## ACTION ITEM
Return the entire listing exactly, leaving nothing out.

## DATA PROVIDED
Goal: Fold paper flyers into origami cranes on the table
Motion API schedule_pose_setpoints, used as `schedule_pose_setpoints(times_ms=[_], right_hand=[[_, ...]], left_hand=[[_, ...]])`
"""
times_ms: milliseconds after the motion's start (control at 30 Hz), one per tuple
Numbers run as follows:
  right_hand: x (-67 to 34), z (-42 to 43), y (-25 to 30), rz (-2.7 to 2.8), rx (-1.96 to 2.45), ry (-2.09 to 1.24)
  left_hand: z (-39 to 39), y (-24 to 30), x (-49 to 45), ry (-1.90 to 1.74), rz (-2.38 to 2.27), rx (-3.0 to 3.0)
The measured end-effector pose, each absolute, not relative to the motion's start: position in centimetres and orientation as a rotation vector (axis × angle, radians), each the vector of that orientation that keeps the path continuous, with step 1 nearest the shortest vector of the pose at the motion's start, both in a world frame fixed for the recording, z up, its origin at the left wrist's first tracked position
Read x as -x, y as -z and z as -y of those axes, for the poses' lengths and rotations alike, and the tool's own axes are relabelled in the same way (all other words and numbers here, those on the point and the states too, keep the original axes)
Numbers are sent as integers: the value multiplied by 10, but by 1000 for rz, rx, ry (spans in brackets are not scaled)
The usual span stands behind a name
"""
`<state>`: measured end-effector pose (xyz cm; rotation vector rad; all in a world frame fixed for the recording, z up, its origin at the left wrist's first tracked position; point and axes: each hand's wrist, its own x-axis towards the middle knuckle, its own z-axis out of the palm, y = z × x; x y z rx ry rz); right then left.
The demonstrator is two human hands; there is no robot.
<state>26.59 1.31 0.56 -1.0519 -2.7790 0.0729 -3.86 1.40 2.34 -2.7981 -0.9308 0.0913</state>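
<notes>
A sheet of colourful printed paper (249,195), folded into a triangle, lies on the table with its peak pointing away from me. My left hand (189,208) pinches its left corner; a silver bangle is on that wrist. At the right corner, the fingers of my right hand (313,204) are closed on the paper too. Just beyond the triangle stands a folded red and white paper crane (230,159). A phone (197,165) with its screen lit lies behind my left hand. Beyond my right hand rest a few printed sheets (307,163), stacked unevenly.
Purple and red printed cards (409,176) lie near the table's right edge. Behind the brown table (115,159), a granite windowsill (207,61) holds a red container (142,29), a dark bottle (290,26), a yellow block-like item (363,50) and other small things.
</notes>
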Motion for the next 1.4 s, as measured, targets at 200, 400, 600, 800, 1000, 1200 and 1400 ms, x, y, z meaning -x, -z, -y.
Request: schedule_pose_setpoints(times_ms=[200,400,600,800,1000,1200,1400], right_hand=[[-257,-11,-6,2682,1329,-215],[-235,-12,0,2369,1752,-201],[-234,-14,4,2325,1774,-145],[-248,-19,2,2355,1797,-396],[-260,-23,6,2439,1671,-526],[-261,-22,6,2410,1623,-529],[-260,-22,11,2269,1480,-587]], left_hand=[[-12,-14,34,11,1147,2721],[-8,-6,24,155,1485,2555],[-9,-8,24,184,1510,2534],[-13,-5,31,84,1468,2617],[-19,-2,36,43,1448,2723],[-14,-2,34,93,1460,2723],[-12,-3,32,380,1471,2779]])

## TASK RESPONSE
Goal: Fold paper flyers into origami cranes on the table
Motion API schedule_pose_setpoints, used as `schedule_pose_setpoints(times_ms=[_], right_hand=[[_, ...]], left_hand=[[_, ...]])`
"""
times_ms: milliseconds after the motion's start (control at 30 Hz), one per tuple
Numbers run as follows:
  right_hand: x (-67 to 34), z (-42 to 43), y (-25 to 30), rz (-2.7 to 2.8), rx (-1.96 to 2.45), ry (-2.09 to 1.24)
  left_hand: z (-39 to 39), y (-24 to 30), x (-49 to 45), ry (-1.90 to 1.74), rz (-2.38 to 2.27), rx (-3.0 to 3.0)
The measured end-effector pose, each absolute, not relative to the motion's start: position in centimetres and orientation as a rotation vector (axis × angle, radians), each the vector of that orientation that keeps the path continuous, with step 1 nearest the shortest vector of the pose at the motion's start, both in a world frame fixed for the recording, z up, its origin at the left wrist's first tracked position
Read x as -x, y as -z and z as -y of those axes, for the poses' lengths and rotations alike, and the tool's own axes are relabelled in the same way (all other words and numbers here, those on the point and the states too, keep the original axes)
Numbers are sent as integers: the value multiplied by 10, but by 1000 for rz, rx, ry (spans in brackets are not scaled)
The usual span stands behind a name
"""
`<state>`: measured end-effector pose (xyz cm; rotation vector rad; all in a world frame fixed for the recording, z up, its origin at the left wrist's first tracked position; point and axes: each hand's wrist, its own x-axis towards the middle knuckle, its own z-axis out of the palm, y = z × x; x y z rx ry rz); right then left.
The demonstrator is two human hands; there is no robot.
<state>26.59 1.31 0.56 -1.0519 -2.7790 0.0729 -3.86 1.40 2.34 -2.7981 -0.9308 0.0913</state>
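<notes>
A sheet of colourful printed paper (249,195), folded into a triangle, lies on the table with its peak pointing away from me. My left hand (189,208) pinches its left corner; a silver bangle is on that wrist. At the right corner, the fingers of my right hand (313,204) are closed on the paper too. Just beyond the triangle stands a folded red and white paper crane (230,159). A phone (197,165) with its screen lit lies behind my left hand. Beyond my right hand rest a few printed sheets (307,163), stacked unevenly.
Purple and red printed cards (409,176) lie near the table's right edge. Behind the brown table (115,159), a granite windowsill (207,61) holds a red container (142,29), a dark bottle (290,26), a yellow block-like item (363,50) and other small things.
</notes>
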Motion for the next 1.4 s, as measured, targets at 200, 400, 600, 800, 1000, 1200 and 1400 ms, x, y, z meaning -x, -z, -y.
Request: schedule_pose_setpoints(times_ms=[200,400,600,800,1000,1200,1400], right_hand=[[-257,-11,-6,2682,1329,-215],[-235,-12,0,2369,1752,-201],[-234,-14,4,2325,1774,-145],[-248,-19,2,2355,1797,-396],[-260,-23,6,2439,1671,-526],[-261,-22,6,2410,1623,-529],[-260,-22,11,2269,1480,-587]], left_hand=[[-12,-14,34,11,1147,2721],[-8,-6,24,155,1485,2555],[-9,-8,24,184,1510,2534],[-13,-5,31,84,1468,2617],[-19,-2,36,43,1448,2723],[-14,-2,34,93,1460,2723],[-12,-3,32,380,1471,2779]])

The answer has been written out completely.